This is the Rosetta Stone of African funk records. First released in 1991, this set mines the groovy and funky sounds of West Africa, a region that has since gotten a lot of love in many an anthology that in some ways rivals Nuggets for its exposure of great music that was unheard, at least outside of Africa. Other labels have taken over the mantle of digging for tracks, such as Analog Africa. Nigeria70 is also one of the best comps in the genre: It offers two discs of artists ranging from a few who may be familiar to you, like Fela Kuti and King Sonny Ade, to others who you will wonder how you have lived without knowing them.

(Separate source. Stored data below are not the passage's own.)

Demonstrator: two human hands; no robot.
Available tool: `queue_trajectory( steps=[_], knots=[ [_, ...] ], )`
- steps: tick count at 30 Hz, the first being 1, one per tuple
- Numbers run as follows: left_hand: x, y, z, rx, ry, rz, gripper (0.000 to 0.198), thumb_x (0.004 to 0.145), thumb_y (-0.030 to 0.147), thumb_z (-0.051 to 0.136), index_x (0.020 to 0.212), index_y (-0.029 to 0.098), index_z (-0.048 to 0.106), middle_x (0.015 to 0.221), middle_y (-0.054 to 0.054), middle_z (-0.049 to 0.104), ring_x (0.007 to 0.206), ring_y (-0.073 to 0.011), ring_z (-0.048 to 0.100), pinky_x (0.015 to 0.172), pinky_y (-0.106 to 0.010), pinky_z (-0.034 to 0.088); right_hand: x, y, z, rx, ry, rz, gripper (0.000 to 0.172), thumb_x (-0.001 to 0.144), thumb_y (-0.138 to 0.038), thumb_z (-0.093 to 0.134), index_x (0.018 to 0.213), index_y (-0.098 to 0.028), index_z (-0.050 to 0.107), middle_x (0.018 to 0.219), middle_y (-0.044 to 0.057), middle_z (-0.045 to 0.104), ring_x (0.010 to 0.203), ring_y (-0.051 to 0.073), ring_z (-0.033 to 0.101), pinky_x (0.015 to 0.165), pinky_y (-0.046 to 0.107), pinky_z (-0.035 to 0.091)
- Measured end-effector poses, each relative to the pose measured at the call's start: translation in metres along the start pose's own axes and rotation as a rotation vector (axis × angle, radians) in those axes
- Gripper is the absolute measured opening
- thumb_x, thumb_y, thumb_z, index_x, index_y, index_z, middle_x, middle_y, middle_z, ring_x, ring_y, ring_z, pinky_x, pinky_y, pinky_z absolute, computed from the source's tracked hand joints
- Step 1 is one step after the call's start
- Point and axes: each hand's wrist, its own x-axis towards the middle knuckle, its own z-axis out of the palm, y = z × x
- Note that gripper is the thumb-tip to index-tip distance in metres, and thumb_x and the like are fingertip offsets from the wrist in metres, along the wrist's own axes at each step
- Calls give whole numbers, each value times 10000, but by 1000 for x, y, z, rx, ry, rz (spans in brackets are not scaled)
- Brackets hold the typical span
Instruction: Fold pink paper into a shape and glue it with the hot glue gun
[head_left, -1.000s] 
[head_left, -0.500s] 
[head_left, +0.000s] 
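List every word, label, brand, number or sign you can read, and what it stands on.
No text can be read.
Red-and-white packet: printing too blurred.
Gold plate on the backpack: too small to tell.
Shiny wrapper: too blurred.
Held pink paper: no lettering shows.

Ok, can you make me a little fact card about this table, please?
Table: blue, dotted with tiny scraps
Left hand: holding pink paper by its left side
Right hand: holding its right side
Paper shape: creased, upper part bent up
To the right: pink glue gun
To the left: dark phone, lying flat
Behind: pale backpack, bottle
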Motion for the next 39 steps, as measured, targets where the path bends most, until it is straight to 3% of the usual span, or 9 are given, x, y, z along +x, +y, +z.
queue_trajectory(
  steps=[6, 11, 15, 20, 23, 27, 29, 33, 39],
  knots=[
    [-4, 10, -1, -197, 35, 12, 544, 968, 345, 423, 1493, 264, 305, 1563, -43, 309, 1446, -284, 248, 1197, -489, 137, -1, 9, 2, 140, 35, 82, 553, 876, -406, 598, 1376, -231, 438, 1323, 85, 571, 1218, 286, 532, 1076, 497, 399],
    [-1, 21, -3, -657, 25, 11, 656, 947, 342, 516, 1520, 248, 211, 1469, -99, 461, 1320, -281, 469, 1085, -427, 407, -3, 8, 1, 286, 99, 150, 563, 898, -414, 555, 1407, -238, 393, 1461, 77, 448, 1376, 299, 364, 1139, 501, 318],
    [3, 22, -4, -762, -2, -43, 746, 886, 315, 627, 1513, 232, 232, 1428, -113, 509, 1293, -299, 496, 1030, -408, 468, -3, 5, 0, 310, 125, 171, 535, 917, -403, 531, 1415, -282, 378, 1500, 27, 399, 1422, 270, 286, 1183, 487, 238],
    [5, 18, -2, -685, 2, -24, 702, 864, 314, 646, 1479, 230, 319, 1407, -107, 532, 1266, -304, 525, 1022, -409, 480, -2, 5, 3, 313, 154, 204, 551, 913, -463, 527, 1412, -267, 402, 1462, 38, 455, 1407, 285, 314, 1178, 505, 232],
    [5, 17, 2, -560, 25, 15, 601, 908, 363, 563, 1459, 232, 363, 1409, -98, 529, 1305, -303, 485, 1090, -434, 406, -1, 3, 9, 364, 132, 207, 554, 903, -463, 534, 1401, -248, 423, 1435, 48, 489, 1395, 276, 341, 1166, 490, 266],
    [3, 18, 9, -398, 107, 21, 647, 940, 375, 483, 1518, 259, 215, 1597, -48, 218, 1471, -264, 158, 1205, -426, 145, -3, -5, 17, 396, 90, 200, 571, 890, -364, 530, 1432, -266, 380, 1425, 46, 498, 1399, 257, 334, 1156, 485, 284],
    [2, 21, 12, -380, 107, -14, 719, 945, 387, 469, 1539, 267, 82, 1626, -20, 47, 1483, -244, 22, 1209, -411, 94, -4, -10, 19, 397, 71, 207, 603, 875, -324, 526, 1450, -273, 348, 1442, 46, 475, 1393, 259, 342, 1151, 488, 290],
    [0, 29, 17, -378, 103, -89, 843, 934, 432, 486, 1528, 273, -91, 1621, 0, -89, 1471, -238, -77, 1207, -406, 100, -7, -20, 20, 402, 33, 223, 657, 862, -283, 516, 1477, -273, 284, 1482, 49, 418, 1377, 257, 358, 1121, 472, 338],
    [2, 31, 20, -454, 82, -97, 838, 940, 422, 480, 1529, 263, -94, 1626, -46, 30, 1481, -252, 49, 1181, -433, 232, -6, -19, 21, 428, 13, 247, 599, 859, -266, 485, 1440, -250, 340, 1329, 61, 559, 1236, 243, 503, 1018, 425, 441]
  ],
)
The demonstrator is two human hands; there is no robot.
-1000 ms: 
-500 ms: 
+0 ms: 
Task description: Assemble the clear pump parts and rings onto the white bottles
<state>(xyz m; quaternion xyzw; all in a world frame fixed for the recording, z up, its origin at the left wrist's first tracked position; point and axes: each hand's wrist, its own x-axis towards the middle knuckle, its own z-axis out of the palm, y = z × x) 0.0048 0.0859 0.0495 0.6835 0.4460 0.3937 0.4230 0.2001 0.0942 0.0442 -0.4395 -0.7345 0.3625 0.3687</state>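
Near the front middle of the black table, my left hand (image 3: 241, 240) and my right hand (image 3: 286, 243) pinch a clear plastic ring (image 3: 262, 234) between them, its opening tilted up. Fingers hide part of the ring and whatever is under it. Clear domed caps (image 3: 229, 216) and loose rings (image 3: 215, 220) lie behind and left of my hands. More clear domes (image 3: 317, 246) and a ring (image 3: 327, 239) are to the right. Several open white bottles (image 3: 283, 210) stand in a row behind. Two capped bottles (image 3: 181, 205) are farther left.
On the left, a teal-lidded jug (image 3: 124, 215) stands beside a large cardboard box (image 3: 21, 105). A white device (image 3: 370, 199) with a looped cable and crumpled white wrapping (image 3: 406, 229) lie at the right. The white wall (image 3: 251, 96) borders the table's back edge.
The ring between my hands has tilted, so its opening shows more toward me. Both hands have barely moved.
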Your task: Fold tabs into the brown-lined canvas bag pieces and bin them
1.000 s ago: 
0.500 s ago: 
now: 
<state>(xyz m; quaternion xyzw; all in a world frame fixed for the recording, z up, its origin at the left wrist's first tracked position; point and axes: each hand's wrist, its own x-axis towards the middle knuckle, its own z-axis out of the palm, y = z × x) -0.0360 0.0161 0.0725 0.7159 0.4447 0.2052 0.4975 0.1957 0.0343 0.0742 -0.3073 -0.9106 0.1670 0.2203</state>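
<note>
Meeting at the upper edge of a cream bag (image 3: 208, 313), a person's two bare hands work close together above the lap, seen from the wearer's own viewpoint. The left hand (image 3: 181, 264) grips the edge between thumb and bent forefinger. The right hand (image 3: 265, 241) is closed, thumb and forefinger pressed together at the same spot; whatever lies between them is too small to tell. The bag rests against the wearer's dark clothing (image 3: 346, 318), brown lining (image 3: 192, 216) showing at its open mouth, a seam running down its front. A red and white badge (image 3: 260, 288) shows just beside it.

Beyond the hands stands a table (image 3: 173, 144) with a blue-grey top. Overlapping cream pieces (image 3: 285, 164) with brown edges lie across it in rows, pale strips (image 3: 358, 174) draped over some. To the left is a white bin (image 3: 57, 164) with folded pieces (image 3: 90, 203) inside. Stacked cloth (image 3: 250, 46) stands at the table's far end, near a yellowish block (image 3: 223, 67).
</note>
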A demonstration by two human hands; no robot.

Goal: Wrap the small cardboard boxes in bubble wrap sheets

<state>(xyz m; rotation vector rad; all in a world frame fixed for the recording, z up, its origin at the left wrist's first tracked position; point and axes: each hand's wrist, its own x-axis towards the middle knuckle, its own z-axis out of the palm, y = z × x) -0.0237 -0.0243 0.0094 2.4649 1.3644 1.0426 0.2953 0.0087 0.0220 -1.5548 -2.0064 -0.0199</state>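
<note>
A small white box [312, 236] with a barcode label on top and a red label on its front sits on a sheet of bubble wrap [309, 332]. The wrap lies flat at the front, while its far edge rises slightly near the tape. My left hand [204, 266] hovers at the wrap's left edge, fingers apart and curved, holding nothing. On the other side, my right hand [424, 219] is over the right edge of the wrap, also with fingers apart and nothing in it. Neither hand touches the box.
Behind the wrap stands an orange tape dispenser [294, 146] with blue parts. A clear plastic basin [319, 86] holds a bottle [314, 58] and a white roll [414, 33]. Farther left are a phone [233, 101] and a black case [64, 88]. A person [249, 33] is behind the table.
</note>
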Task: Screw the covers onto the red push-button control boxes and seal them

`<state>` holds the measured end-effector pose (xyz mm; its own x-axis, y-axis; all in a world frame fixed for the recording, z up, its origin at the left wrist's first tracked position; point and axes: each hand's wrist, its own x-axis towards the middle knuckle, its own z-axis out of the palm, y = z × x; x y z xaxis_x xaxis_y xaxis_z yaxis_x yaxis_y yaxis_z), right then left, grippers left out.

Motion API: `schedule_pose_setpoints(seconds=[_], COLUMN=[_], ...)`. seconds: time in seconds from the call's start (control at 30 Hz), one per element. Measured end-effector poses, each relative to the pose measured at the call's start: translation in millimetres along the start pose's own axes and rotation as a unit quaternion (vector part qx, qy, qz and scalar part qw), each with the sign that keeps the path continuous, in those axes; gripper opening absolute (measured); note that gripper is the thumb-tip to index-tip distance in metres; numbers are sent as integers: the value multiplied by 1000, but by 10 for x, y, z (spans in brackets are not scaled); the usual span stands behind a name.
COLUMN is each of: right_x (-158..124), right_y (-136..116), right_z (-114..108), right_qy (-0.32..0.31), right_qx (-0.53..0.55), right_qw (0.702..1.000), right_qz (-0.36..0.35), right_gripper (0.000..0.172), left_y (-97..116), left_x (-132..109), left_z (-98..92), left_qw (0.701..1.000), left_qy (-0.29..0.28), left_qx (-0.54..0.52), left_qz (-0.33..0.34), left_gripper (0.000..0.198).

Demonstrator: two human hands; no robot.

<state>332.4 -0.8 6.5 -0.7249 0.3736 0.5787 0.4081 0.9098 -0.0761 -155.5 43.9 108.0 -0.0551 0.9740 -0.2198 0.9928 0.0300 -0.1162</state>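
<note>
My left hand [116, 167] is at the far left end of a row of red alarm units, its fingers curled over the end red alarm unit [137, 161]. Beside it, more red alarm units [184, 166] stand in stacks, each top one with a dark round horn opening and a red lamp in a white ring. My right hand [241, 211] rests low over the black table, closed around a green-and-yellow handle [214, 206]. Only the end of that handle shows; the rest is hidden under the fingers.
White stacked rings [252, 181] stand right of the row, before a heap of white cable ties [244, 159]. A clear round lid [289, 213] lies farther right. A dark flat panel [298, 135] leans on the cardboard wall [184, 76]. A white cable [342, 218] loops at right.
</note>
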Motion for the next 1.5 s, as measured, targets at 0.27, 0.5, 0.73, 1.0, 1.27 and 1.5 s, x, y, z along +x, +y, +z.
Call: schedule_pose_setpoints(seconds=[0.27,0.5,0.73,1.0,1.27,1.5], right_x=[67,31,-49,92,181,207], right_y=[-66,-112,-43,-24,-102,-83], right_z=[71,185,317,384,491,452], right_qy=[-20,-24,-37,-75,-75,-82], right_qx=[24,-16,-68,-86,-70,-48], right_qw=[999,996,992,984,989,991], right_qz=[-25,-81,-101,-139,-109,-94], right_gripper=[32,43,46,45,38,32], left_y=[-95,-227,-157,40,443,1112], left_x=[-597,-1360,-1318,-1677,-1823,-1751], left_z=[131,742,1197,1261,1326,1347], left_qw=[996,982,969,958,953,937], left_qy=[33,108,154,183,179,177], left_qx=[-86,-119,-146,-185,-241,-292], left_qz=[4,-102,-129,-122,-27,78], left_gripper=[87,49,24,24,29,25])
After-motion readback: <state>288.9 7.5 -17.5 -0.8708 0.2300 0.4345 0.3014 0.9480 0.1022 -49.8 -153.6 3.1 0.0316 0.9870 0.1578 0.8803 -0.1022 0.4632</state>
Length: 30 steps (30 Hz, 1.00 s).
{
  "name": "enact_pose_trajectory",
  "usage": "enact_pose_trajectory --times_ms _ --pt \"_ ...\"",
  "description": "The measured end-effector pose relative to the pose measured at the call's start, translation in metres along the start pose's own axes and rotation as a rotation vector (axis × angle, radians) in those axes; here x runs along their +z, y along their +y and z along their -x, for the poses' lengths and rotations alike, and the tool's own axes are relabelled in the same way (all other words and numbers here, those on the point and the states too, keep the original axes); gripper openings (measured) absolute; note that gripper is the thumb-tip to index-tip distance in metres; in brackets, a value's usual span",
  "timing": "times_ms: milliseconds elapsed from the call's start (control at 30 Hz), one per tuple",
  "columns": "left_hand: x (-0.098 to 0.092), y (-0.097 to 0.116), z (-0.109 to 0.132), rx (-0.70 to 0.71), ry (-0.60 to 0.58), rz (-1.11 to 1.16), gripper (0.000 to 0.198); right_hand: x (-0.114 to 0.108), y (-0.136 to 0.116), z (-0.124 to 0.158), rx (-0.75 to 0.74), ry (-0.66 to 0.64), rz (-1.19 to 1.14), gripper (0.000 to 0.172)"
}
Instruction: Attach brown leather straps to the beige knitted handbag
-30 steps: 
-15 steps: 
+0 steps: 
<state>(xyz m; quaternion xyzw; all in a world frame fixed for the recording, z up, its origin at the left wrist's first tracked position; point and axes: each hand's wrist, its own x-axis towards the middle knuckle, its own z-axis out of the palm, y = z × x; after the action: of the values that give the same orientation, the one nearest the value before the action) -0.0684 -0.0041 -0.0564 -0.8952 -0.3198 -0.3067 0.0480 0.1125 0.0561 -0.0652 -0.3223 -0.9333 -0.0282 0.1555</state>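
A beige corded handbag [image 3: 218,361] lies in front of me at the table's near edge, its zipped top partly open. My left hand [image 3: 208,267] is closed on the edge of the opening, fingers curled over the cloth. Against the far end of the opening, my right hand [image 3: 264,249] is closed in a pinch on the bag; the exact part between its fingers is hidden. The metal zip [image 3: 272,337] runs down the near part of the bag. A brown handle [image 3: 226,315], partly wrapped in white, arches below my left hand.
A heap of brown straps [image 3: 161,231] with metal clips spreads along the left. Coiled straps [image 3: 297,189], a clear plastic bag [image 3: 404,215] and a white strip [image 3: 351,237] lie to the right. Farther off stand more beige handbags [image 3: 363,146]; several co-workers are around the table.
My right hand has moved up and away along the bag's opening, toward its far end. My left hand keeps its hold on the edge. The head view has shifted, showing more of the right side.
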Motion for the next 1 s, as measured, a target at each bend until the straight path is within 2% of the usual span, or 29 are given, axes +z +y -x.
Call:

Fairly funky tracks, like those by Bala Miller, Peter King and the sinful-that-he–is-not-a-legend in the west Sir Vitor Owaifo, dominate the first disc, keeping it all funky with blends of traditional rhythms, but it is side two that kicks it for me. Not so much because the famous names are saved for last, but because that is where the hardcore jams are. Sahara All Stars Band’s “Enjoy Yourself" and “Alo Mi Alo” by Orlando Julius & the Afro Sounders features steamy funk grooves. The best song of the set, “Allah Wakbarr: by Ofo the Black Company,” with its mix of psych-freakout guitar and farfiza, adds yet more proof to the theory that Africa was listening really hard to Western music in the early '70s (but only for ways it could blend it into already hot local grooves).
Of course, this holds up. Nigeria70: The Definitive Story of 1970s Funky Lagos set the standard not only for funk anthologies, but also for world-music comps as well. Putumayo, Sublime Frequencies, Analog Africa and others are impossible without this precendent.